Thinking Probabilistically

Xandamere

When we think about how some future “thing” is going to play out, human nature is to try to pick an exact outcome. This is a normal human tendency and it applies everywhere in our lives (not just in DFS), but it’s a tendency we should work to overcome in order to be more effective thinkers, predictors, and yes, DFS players.

If you want an easy example of how this plays out outside of DFS, just watch CNBC for a while. You’re bound to see some financial analysts on there who give specific predictions of where they think the market will end up by the end of the year – “we see the S&P ending 2021 8% above where it is today” and such.

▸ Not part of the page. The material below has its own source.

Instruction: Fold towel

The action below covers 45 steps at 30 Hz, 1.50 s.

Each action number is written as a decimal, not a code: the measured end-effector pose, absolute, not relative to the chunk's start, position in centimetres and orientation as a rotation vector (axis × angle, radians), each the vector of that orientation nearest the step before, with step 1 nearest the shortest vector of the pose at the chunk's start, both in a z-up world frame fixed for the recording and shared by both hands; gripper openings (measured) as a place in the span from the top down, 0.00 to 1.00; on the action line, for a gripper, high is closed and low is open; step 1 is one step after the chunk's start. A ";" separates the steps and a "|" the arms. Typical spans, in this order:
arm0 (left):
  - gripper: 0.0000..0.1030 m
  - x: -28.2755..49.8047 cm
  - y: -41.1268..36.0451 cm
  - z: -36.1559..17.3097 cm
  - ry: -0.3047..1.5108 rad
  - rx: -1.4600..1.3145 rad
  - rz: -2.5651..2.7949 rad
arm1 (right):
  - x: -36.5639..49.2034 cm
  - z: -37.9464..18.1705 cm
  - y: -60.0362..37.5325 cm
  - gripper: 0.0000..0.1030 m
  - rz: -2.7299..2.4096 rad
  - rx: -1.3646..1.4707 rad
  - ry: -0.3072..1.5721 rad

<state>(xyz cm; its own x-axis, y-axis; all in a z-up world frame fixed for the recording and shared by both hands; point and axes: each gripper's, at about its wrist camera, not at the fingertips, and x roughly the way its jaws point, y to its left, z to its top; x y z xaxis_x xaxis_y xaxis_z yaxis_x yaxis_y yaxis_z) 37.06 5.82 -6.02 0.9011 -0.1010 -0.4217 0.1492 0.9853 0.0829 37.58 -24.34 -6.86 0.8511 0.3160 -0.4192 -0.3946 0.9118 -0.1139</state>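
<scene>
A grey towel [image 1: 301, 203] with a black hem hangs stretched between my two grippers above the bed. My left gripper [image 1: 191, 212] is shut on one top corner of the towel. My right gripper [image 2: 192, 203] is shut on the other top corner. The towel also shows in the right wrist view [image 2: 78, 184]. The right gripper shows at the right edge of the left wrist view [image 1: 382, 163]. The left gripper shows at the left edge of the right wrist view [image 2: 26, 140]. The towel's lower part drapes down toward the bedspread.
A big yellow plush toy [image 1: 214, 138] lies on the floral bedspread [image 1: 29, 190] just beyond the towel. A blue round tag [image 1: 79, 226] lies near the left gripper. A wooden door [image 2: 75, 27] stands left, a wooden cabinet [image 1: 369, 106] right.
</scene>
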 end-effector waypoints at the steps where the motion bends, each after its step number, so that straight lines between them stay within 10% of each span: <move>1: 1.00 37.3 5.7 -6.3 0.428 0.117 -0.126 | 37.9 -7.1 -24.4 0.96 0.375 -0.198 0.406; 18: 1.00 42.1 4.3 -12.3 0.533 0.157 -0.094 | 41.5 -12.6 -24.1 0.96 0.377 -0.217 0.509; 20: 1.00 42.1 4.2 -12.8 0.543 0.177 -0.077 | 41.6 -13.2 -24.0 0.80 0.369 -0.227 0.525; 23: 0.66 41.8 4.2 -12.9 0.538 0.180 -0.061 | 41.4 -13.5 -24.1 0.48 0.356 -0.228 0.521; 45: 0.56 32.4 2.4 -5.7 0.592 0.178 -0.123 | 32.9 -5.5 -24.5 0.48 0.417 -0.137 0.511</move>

We also see it in DFS. Just look at any projection system, and the single most important number in most peoples’ minds is the median point projection. Davante Adams is projected for 22 points this week while Tyreek Hill is projected for 21, so if their salaries are identical, Adams is clearly the better play! He’s projected for a whole extra point!

The problem is that this kind of thinking is just flat-out wrong. We reward predictors who get things right (if the S&P does in fact end 2021 8% higher than it is on the date of the prediction, that analyst will now be known as the analyst who “called” the S&P for 2021. This leads to more recognition, more TV appearances, etc.), but specific exact outcomes are very rarely predictable. In reality, there is a whole range of outcomes for a particular event.

Coin Flip

Let’s look at the simplest example of probability: a coin flip. Assuming the coin is fairly weighted and flipped, there is a 50/50 outcome of either heads or tails. You can call heads or tails on any given flip, but getting that call right doesn’t mean you’re an exceptional predictor of coin flipping; it just means that what you predicted would happen did in fact happen, as it should 50% of the time. But if you were asked to predict how many times the coin would land heads if we flipped it 10,000 times, what number would you predict? The “right” number is clearly 5,000 (half the time), but it’s unlikely it would land exactly on 5,000 (variance), and any intelligent prediction about the outcome of this experiment should be very close to 5,000. We’ll set the coin flip example aside and come back to see how it applies to DFS later.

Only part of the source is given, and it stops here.